Albuquerque, NM – UNM Art Museum hosts the exhibit Man Ray, African Art and the Modernist Lens from February 6 – May 30, 2010.
I wasn’t sure what to expect from this show beyond seeing work by Man Ray and some African sculpture. Thus I was delighted to see that the show explores how African sculpture influenced and inspired a variety of photographers and artists during World War I and the years leading up to World War II. It was particularly interesting to me, since in my own work I drawn inspiration from the ancient world, often incorporating ancient images and symbols into my work.
The point is made in the show’s notes that the advances in printing technologies in the early 20th century facilitated the reproduction of photographs of African objects. This resulted in the widespread dissemination of these images around the world, crossing social, class and national boundaries. So photography itself played a huge role in allowing photographers access to images which sparked their imaginations and sense of experimentation.
After World War I, many artists rejected the staid Western approach to art. The African art images available to them became fuel for this rejection as they integrated other cultural approaches. With new approaches to photography and non-Western objects as subject matter, photographers produced exciting, innovative work. Man Ray, one of the founders of Surrealism, was at the forefront of this movement.
Together with other modernist photographers like James L. Allen, Cecil Beaton, Walker Evans, Charles Sheeler, and Alfred Stieglitz, the exhibit shows the images Ray took of Carl Kjersmeier’s collection of African art side by side with the original figures.
But Man Ray’s photos blur the distinction between ethnographic documentation and modern art. “He wasn’t interested in the object per se, but rather the modernist interpretation — the interplay between light and shadow,” said Wendy Grossman, curator of the exhibit. This interplay of light and shadow is beautifully executed in his photograph of an Asante Female Figure. The actual figure, though small, exudes a deep dark power. Man Ray’s photo tends to monumentalize and conceptualize the figure. The power is transferred from the object to the artistic interpretation.
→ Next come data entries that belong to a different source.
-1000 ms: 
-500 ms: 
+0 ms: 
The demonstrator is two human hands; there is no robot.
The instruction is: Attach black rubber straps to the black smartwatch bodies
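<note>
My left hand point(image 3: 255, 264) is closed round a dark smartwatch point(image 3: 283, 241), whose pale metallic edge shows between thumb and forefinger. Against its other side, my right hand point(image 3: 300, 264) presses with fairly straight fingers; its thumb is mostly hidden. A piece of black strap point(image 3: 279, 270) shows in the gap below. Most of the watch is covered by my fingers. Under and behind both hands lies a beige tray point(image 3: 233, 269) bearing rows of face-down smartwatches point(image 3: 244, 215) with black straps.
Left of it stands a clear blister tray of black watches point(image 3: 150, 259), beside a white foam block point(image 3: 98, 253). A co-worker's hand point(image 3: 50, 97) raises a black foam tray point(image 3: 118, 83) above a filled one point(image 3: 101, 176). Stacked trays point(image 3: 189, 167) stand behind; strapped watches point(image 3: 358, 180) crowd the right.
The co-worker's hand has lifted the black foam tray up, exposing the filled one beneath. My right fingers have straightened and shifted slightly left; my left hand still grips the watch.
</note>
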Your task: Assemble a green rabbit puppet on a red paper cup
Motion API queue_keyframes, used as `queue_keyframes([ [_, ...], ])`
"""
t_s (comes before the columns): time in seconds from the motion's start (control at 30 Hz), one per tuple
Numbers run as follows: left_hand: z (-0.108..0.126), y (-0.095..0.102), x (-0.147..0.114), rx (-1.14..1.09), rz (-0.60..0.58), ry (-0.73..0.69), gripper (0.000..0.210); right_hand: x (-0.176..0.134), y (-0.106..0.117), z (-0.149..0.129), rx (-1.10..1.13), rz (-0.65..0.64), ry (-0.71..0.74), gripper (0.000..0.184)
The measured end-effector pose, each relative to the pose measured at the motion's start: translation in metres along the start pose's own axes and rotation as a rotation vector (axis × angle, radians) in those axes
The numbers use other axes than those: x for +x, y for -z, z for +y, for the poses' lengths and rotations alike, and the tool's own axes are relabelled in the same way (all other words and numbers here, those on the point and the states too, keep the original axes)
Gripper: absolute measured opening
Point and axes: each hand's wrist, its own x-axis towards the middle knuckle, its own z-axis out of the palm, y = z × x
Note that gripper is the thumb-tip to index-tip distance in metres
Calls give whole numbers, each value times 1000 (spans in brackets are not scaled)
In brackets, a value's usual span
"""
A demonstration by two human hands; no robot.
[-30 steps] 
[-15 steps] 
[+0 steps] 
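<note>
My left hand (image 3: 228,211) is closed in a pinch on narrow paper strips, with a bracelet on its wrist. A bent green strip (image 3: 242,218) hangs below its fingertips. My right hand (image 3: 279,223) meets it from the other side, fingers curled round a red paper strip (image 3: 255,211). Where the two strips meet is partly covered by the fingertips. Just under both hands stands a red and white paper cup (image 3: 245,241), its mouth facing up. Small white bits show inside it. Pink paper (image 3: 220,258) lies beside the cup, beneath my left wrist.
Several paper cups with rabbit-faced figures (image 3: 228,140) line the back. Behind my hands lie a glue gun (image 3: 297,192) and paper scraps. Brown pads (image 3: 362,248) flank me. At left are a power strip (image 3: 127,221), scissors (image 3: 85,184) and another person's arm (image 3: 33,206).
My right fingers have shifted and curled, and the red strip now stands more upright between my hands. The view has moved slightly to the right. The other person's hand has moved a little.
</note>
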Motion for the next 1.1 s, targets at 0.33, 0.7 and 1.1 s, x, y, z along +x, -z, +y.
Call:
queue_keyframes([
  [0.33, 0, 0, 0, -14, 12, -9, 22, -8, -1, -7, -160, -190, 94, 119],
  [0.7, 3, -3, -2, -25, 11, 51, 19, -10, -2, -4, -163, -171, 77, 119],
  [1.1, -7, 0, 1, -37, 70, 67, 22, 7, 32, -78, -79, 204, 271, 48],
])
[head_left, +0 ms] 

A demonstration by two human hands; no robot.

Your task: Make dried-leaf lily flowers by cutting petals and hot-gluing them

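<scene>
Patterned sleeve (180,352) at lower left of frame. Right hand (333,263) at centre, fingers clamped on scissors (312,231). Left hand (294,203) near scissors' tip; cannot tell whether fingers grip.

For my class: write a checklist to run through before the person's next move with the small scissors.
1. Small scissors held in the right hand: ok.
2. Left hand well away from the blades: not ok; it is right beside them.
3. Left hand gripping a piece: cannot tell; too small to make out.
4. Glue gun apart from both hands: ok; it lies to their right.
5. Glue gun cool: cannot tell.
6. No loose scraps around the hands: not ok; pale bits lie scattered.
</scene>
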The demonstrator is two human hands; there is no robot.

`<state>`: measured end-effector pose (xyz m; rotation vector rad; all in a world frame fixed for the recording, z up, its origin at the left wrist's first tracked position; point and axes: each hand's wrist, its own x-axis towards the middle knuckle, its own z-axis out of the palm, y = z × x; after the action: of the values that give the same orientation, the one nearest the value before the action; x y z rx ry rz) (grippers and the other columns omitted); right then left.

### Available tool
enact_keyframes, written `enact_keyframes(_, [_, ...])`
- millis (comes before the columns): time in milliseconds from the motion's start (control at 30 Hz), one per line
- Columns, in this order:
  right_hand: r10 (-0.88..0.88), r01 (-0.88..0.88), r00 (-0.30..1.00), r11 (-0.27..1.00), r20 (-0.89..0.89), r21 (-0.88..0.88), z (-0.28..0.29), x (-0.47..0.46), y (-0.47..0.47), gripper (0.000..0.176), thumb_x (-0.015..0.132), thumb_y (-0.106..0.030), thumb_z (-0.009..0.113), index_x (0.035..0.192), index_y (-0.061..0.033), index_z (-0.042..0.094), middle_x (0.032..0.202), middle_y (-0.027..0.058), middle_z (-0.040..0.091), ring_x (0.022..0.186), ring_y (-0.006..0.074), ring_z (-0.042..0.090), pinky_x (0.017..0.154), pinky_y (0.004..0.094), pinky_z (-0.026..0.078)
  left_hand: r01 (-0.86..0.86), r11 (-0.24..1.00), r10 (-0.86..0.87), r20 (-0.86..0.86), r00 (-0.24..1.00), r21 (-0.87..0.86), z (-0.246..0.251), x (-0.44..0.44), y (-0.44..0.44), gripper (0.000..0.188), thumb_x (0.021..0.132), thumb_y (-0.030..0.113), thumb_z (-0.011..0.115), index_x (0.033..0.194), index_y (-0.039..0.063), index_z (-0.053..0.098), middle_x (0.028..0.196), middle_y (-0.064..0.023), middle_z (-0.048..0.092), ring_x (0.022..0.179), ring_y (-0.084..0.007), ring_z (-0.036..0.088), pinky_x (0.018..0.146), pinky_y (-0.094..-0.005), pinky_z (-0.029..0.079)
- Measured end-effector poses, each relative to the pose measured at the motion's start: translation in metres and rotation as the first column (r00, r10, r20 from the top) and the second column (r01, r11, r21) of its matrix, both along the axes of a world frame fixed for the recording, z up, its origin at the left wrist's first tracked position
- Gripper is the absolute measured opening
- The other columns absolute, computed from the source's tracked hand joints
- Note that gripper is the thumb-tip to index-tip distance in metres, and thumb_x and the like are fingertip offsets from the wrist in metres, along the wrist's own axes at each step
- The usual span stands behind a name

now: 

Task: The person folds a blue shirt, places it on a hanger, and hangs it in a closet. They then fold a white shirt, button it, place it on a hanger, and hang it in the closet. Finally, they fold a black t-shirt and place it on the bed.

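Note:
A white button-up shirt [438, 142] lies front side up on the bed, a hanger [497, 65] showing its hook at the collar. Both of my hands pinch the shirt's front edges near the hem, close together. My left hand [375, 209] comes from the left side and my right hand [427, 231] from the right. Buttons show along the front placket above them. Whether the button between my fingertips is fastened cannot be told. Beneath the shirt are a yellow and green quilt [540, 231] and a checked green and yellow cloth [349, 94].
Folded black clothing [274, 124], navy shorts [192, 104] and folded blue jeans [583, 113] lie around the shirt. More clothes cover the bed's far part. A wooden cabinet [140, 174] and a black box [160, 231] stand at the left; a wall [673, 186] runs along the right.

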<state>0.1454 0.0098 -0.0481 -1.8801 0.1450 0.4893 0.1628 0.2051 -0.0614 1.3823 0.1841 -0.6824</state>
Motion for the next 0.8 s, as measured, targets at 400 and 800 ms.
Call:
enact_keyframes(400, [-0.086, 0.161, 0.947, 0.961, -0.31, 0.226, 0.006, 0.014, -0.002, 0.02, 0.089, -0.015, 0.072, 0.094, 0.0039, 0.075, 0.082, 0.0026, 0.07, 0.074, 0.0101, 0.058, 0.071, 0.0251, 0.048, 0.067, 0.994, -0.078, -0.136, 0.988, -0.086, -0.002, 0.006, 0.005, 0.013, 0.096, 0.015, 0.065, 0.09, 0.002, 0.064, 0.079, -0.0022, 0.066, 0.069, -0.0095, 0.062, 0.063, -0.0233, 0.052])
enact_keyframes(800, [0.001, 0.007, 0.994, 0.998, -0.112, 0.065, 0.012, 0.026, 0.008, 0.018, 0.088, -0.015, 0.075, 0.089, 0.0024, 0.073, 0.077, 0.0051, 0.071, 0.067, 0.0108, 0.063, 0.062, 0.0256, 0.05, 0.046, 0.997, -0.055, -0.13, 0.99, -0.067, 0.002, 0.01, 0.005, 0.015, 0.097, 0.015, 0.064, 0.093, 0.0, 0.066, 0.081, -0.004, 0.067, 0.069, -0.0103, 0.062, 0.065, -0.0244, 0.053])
Man Ray photographed two other small pieces, an exquisite ivory pendant and a black whistle, placed together as if they were chess pieces in a chess game, a popular game among the Surrealists. This photo creates an interplay between the two objects and invites the viewer to look at reality in a new way.
Upon first entering the show the viewer can see images from the Harlem Renaissance. These images offer insight into our differing ideas on identity, race and gender. Contrast James Allen’s photo of a man in intense, almost spiritual connection with a Kuba drinking vessel, to Clara Sipprell’s photo of artist Max Weber contemplating a Yaka figure while held at arm’s length.
The exhibit ends with a stunning display of photographs of African art and Fashion. One of Ray’s most famous pieces, Noire et Blanche, first appeared in Paris Vogue in 1926. Here Ray works with a striking contrast of black and white between the alabaster painted face of Niki de Montparnasse and a black African mask. The photograph raises questions about our fascination with the exotic and differing concepts of beauty.
The fashion photographs with white models wearing African jewelry and hats, though beautiful and innovative, raise questions about white culture’s appropriation of African culture. Both Man Ray and Cecil Beaton photographed socialite Nancy Cunard wearing African bracelets covering both arms. Or consider the photograph of a model wearing a hat stylishly but not as it would be worn in African tradition. The art work becomes a mirror through which we, as a culture, can see ourselves, if only we will.
This show, before coming to Albuquerque, was at the Phillips Collection in Washington, D.C. It can be seen at the UNM Museum through May 30, 2010.